# WHAT THE TASK ASKS
Only one stretch of the records below is wanted: the lines from the one holding "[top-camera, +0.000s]" through the one holding "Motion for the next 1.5". Return it exactly, both ends included.

# RECORDS TO PROCESS
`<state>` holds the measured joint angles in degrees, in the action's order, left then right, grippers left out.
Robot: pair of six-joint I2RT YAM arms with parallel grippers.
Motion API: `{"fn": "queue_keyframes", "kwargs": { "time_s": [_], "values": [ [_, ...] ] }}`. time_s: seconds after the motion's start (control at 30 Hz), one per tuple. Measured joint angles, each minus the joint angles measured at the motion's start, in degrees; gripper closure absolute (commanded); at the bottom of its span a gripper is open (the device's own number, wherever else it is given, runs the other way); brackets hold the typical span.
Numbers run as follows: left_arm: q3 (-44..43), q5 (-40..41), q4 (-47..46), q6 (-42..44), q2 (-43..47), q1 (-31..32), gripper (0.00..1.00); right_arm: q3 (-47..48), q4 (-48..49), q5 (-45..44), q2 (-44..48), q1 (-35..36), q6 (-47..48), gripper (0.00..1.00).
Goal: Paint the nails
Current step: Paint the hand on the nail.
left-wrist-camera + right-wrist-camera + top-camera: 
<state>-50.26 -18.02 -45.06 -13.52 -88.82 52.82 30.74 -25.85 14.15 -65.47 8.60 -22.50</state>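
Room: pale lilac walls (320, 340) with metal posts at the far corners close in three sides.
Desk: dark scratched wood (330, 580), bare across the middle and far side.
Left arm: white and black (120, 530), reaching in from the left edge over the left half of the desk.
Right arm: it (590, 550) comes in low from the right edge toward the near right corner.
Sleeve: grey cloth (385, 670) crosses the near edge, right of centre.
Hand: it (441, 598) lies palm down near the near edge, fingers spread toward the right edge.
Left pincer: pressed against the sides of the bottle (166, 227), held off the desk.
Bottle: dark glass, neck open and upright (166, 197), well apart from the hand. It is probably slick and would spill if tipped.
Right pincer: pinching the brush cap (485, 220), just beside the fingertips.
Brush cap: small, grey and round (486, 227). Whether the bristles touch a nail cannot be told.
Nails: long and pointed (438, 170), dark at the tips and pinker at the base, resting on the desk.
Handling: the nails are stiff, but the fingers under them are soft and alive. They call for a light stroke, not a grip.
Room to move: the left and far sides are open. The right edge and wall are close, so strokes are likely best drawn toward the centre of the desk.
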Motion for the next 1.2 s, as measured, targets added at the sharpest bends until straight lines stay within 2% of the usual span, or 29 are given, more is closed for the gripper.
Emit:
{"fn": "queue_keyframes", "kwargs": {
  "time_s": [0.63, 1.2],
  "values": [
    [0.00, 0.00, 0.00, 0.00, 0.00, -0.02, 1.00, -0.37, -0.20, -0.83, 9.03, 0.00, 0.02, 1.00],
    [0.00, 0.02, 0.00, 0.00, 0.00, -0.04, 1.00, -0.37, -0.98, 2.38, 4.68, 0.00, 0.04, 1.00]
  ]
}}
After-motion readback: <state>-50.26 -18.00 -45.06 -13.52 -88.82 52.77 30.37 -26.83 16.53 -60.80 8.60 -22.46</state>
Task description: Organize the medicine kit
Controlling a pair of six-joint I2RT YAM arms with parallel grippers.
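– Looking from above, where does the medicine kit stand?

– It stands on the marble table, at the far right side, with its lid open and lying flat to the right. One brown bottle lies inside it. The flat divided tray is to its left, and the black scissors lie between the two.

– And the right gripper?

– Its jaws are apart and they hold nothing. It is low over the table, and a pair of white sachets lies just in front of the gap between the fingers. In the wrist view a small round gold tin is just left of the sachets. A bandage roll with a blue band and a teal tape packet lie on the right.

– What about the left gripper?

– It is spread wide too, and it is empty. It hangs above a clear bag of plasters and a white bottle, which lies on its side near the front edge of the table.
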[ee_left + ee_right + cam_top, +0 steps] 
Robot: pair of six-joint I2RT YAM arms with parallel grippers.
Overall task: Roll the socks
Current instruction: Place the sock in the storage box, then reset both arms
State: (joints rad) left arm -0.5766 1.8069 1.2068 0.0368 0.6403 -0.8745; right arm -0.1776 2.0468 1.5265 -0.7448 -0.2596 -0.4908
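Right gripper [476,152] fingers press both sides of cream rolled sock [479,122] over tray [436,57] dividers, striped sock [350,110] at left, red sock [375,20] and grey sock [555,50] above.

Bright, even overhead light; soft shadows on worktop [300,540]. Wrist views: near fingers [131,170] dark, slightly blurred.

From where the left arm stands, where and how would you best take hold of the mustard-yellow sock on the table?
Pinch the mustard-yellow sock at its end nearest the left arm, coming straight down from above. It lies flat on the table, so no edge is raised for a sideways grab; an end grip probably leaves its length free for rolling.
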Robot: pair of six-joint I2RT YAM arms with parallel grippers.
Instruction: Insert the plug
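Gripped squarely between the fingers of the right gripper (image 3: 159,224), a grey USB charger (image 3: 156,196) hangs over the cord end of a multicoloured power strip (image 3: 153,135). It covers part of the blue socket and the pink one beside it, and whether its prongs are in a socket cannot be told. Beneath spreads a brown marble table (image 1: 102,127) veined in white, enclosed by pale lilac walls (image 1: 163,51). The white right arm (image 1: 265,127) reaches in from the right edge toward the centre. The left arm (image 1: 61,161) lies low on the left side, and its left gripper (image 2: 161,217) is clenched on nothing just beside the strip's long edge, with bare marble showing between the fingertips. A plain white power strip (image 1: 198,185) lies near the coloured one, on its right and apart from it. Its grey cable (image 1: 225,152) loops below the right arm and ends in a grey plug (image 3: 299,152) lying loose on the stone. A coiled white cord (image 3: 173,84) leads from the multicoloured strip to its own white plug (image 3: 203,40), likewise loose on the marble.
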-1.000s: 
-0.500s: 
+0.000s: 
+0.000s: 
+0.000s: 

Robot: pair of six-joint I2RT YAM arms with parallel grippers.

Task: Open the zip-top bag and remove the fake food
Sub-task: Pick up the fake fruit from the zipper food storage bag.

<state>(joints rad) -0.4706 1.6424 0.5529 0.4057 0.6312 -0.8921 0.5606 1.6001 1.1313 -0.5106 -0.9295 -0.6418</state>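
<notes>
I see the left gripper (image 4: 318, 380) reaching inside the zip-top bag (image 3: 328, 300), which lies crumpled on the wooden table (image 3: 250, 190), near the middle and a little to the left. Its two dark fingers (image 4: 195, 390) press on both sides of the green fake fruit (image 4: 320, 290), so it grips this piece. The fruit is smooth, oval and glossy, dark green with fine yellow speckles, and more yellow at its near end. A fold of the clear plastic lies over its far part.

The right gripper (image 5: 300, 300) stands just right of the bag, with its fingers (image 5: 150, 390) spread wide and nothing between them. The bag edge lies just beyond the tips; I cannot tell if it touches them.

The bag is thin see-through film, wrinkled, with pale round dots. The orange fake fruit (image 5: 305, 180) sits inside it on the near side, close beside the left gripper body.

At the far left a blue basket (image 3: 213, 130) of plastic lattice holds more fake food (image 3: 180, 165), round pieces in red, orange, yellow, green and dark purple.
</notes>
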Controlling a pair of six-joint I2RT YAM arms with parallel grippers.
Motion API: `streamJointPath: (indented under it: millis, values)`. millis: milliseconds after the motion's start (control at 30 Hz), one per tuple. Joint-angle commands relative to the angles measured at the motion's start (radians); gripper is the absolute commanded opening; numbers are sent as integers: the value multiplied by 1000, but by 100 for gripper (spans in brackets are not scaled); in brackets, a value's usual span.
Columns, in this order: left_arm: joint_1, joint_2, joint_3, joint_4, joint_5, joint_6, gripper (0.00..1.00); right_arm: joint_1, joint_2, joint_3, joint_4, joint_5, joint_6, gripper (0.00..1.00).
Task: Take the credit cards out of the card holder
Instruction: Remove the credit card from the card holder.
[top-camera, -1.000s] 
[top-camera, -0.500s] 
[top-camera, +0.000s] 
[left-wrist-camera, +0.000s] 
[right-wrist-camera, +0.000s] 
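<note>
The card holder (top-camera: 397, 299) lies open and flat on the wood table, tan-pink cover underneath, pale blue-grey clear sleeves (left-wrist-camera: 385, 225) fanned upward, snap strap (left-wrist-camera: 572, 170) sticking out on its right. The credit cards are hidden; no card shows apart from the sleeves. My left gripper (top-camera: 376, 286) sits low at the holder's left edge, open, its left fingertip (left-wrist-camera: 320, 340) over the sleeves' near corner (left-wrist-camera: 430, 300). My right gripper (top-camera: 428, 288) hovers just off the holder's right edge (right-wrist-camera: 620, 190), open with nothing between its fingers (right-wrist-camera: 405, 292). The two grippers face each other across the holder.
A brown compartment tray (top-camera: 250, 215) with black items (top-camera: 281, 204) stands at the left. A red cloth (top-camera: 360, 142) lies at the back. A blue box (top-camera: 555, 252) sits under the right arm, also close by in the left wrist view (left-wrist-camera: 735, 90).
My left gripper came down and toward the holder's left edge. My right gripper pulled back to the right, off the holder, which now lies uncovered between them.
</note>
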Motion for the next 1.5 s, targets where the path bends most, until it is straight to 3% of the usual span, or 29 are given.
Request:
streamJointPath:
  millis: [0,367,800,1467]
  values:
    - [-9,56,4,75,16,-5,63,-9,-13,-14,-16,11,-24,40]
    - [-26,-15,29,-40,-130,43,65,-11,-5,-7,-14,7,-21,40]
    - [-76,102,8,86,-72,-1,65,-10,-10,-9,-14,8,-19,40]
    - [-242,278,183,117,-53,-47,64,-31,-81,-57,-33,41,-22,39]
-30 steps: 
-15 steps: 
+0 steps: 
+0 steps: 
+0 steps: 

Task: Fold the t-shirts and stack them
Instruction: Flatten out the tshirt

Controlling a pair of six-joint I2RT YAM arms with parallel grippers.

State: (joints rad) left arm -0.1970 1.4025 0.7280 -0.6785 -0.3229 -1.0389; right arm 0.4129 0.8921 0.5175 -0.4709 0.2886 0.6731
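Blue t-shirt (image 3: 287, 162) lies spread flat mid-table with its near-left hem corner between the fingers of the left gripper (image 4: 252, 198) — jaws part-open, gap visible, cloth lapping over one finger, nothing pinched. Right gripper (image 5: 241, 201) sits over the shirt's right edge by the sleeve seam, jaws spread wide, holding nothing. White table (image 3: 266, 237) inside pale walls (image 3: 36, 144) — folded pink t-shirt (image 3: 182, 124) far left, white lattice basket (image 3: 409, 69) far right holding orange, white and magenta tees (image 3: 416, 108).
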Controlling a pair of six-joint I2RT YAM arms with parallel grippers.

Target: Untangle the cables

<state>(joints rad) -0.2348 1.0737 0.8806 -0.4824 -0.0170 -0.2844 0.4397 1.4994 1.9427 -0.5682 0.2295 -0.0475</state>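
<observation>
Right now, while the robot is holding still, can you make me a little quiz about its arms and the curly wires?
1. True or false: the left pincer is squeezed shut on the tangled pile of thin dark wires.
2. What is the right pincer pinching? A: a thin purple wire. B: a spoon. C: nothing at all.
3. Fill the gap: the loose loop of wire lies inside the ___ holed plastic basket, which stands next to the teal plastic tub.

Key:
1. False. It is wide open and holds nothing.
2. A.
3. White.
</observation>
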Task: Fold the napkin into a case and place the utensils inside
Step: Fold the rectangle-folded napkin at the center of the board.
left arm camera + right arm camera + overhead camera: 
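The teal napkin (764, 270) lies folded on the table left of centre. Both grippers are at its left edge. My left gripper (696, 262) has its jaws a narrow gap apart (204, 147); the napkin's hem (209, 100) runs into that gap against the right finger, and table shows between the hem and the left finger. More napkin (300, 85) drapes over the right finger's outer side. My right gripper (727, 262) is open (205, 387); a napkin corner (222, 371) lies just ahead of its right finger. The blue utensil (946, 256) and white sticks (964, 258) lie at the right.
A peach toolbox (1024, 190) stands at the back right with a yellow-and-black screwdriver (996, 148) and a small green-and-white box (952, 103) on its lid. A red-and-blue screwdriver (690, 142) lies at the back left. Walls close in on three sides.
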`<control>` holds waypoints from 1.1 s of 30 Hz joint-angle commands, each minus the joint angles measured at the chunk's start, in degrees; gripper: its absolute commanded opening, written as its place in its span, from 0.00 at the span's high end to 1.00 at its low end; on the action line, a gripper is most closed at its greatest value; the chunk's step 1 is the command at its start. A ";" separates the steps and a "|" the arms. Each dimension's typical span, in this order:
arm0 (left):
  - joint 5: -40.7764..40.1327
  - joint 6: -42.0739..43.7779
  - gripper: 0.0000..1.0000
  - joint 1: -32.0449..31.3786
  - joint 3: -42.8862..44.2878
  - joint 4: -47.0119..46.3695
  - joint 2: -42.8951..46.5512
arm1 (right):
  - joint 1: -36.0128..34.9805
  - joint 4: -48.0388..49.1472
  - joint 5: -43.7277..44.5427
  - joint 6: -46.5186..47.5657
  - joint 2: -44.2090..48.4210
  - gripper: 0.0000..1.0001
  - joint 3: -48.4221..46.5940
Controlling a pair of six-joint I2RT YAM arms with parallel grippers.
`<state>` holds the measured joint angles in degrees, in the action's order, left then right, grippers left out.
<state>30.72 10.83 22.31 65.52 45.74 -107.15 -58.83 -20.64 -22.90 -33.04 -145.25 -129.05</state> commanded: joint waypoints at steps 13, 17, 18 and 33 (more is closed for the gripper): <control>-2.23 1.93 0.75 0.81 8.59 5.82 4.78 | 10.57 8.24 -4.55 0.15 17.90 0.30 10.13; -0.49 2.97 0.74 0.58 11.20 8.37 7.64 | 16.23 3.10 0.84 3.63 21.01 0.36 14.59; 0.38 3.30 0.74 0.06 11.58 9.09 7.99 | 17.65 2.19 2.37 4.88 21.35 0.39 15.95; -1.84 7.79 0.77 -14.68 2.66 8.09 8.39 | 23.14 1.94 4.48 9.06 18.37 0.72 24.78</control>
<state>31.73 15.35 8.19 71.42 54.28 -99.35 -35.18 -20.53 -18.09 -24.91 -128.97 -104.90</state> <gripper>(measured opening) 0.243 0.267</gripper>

# RESPONSE FOR THIS EXERCISE
[top-camera, +0.000s] 
[left-wrist-camera, +0.000s] 
[right-wrist-camera, +0.000s] 
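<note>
The card holder (top-camera: 397, 299) lies open and flat on the wood table, tan-pink cover underneath, pale blue-grey clear sleeves (left-wrist-camera: 385, 225) fanned upward, snap strap (left-wrist-camera: 572, 170) sticking out on its right. The credit cards are hidden; no card shows apart from the sleeves. My left gripper (top-camera: 376, 286) sits low at the holder's left edge, open, its left fingertip (left-wrist-camera: 320, 340) over the sleeves' near corner (left-wrist-camera: 430, 300). My right gripper (top-camera: 428, 288) hovers just off the holder's right edge (right-wrist-camera: 620, 190), open with nothing between its fingers (right-wrist-camera: 405, 292). The two grippers face each other across the holder.
A brown compartment tray (top-camera: 250, 215) with black items (top-camera: 281, 204) stands at the left. A red cloth (top-camera: 360, 142) lies at the back. A blue box (top-camera: 555, 252) sits under the right arm, also close by in the left wrist view (left-wrist-camera: 735, 90).
My left gripper came down and toward the holder's left edge. My right gripper pulled back to the right, off the holder, which now lies uncovered between them.
</note>
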Motion for the next 1.5 s, targets where the path bends most, until it is straight to 3% of the usual span, or 29 are given.

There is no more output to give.